Przejdź do głównych treściPrzejdź do wyszukiwarkiPrzejdź do głównego menu
sobota, 27 lipca 2024 03:56
Reklama
Reklama
Reklama

Rzecz nazwana po imieniu. Senat przyjął uchwałę upamiętniającą ofiary ludobójstwa na Kresach

Rzecz nazwana po imieniu. Senat przyjął uchwałę upamiętniającą ofiary ludobójstwa na Kresach
Senat RP przyjął precedensową uchwałę „w sprawie oddania hołdu ofiarom ludobójstwa dokonanego przez nacjonalistów ukraińskich na obywatelach II Rzeczypospolitej w latach 1939–1945”. Jednym z jej inicjatorów był kędzierzyński senator Prawa i Sprawiedliwości Grzegorz Peczkis.

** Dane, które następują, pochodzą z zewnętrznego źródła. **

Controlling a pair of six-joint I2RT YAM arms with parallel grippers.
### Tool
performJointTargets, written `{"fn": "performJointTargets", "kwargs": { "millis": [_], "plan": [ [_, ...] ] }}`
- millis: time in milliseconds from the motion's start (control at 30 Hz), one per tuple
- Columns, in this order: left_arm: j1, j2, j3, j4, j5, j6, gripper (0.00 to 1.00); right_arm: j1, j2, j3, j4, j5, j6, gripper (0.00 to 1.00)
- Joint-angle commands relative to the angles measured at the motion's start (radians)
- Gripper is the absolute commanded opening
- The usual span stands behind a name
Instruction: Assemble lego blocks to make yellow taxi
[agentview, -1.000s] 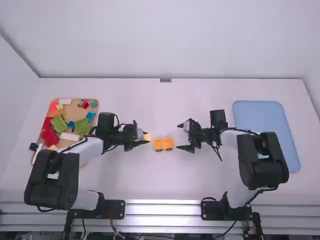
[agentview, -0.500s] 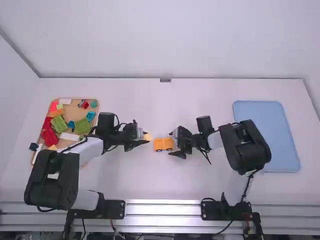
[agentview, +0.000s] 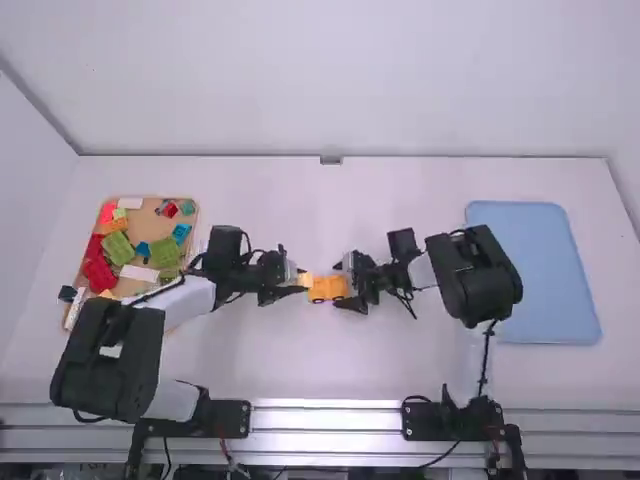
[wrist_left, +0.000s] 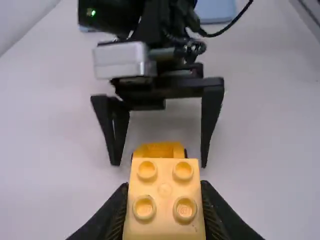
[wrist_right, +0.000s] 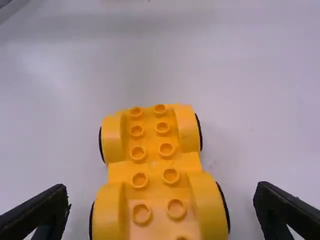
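Note:
In the high view my left gripper (agentview: 302, 285) is at the left end of the orange-yellow car base (agentview: 325, 288), holding a pale yellow block (agentview: 306, 281). My right gripper (agentview: 343, 286) stands open around the car base's right end. Seen from the left wrist, my left gripper (wrist_left: 164, 195) is shut on the studded 2x2 block (wrist_left: 165, 200), which partly hides the car base (wrist_left: 160, 149). From the right wrist, the wheeled car base (wrist_right: 155, 165) lies between the spread fingers of my right gripper (wrist_right: 162, 195), apart from both.
At the left, a tan tray (agentview: 150, 208) holds several red, green, blue and white blocks. A dark block (agentview: 67, 294) lies by its left edge. A blue tray (agentview: 540, 270) lies on the right side of the table.
My right gripper has moved left, its open fingers coming around the car base's right end. My left gripper has shifted slightly right with the pale block, close to the car base.

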Motion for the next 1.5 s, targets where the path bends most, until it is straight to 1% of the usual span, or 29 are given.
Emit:
{"fn": "performJointTargets", "kwargs": {
  "millis": [0,100,133,267,333,367,400,500,533,567,633,667,800,1100,1333,1467],
  "plan": [
    [-0.016,0.041,-0.001,0.021,0.016,-0.011,0.07,0.026,0.015,0.008,-0.011,-0.016,-0.027,0.98],
    [-0.014,0.096,0.002,0.094,0.017,-0.098,0.06,0.034,0.015,-0.006,0.003,0.01,-0.063,0.99],
    [-0.011,0.127,0.004,0.126,0.023,-0.113,0.07,0.034,0.015,-0.013,0.03,0.007,-0.058,0.98],
    [-0.025,0.192,0.015,0.157,0.027,-0.112,0.06,0.027,0.015,-0.03,0.098,0.008,-0.011,0.92],
    [-0.038,0.217,0.027,0.155,0.027,-0.113,0.06,0.014,0.015,-0.04,0.113,0.004,-0.007,0.88],
    [-0.047,0.229,0.034,0.156,0.027,-0.112,0.05,0.01,0.015,-0.047,0.12,0.002,-0.015,0.83],
    [-0.048,0.23,0.035,0.156,0.027,-0.111,0.05,0.01,0.015,-0.05,0.122,0.002,-0.019,0.83],
    [-0.068,0.238,0.048,0.16,0.017,-0.108,0.04,0.026,0.015,-0.057,0.122,0.012,-0.033,0.66],
    [-0.074,0.238,0.05,0.164,0.016,-0.108,0.03,0.034,0.015,-0.056,0.123,0.033,-0.02,0.63],
    [-0.074,0.238,0.051,0.164,0.017,-0.108,0.03,0.036,0.015,-0.056,0.124,0.044,-0.013,0.63],
    [-0.071,0.24,0.052,0.164,0.01,-0.105,0.02,0.052,0.015,-0.056,0.123,0.088,-0.005,0.59],
    [-0.072,0.242,0.052,0.168,0.001,-0.105,0.02,0.055,0.015,-0.056,0.122,0.091,-0.005,0.55],
    [-0.07,0.261,0.051,0.161,-0.019,-0.105,0.02,0.065,0.015,-0.056,0.123,0.088,-0.005,0.54],
    [-0.076,0.264,0.048,0.124,-0.045,-0.1,0.02,0.039,0.015,-0.056,0.124,0.077,0.014,0.55],
    [-0.079,0.264,0.039,0.13,-0.053,-0.066,0.02,0.038,0.015,-0.056,0.124,0.077,0.021,0.55],
    [-0.078,0.27,0.038,0.129,-0.084,-0.067,0.02,0.039,0.015,-0.056,0.127,0.076,0.021,0.55]
  ]
}}
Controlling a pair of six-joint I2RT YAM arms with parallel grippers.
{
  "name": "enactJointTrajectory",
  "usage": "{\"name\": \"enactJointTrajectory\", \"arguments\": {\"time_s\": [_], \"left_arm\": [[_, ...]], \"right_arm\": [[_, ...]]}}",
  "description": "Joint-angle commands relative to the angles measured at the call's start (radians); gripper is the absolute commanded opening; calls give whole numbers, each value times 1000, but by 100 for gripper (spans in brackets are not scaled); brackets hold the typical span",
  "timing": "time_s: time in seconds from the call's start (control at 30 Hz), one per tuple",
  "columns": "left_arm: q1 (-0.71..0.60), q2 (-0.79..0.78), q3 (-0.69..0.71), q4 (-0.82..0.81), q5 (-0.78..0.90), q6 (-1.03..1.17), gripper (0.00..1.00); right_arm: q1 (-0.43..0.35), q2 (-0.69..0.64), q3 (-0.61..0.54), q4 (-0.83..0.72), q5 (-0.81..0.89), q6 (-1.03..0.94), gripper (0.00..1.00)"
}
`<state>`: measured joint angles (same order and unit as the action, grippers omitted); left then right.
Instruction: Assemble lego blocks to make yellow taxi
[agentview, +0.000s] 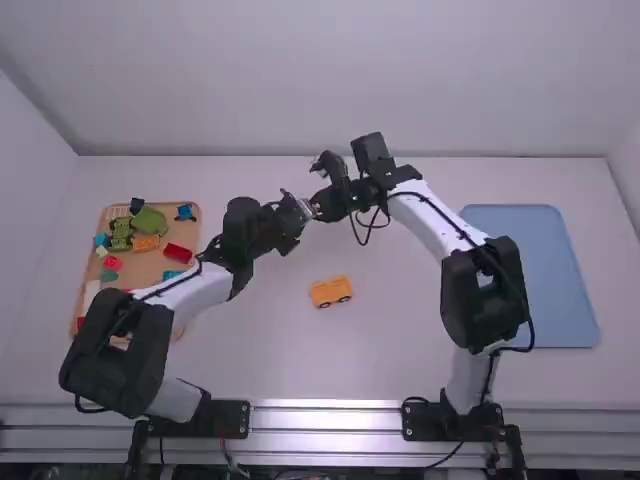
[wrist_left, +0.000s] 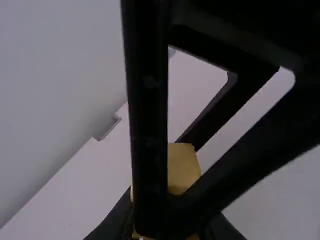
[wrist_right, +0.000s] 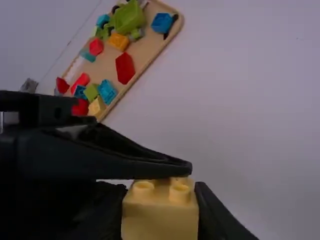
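Note:
In the high view my left gripper (agentview: 303, 209) and my right gripper (agentview: 319, 207) meet above the table's far middle. The right wrist view has a yellow block (wrist_right: 160, 220) with studs, held between the fingers of my right gripper (wrist_right: 159, 195); a finger of the other gripper lies across its far side. In the left wrist view my left gripper (wrist_left: 172, 214) is closed around yellow block material (wrist_left: 182, 167), partly covered by the right gripper's black fingers. An orange-yellow car piece with dark wheels (agentview: 331, 291) rests on the table, nearer the arm bases.
At the left stands a tan tray (agentview: 196, 228) of loose pieces: a green body (agentview: 150, 221), an orange block (agentview: 145, 243), a red piece (agentview: 178, 252) and several others. A blue tray (agentview: 530, 280) lies at the right, beside the right arm.

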<state>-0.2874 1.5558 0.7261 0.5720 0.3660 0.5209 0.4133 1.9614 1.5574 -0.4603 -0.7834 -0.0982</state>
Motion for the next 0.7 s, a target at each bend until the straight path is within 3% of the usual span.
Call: {"name": "enactJointTrajectory", "arguments": {"time_s": [0.0, 0.07, 0.1, 0.13, 0.3, 0.53, 0.67], "left_arm": [[-8, 12, 2, 29, 11, -13, 28], [-10, 12, 2, 47, 11, -32, 61], [-7, 12, 2, 57, 11, -58, 86], [-3, 12, 2, 66, 15, -88, 100], [41, -13, 29, 10, 209, -188, 99], [216, -32, 192, -352, 733, -70, 99], [233, -20, 245, -475, 819, -6, 99]], "right_arm": [[18, -13, 20, -12, -56, -22, 22], [19, -13, 20, -12, -53, -23, 19], [20, -13, 20, -11, -45, -30, 17], [18, -13, 22, -14, -41, -52, 16], [5, -13, 72, -96, 35, -182, 15], [5, -13, 224, -335, 50, -545, 14], [5, -13, 273, -435, 11, -718, 14]]}}
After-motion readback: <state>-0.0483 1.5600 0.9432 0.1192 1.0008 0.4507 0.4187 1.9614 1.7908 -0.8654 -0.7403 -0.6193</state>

Ocena wydarzeń, które rozegrały się ponad 70 lat temu na dawnych Kresach Rzeczpospolitej, to jeden z najbardziej zapalnych aspektów naszej polityki historycznej. Środowiska Kresowian od lat dopominają się adekwatnego upamiętnienia ofiar. Do tej pory polskie władze najwyższego szczebla w tej sprawie wykazywały się wynikającą z poprawności politycznej zachowawczością. Co prawda sejmik województwa opolskiego w 2012 roku ustanowił 11 lipca wojewódzkim Dniem Pamięci Ofiar Ludobójstwa na Kresach Wschodnich, ale już Sejm, który rok później zajmował się sprawą, uchwalił, iż zbrodnie były jedynie „czystką etniczną o znamionach ludobójstwa”.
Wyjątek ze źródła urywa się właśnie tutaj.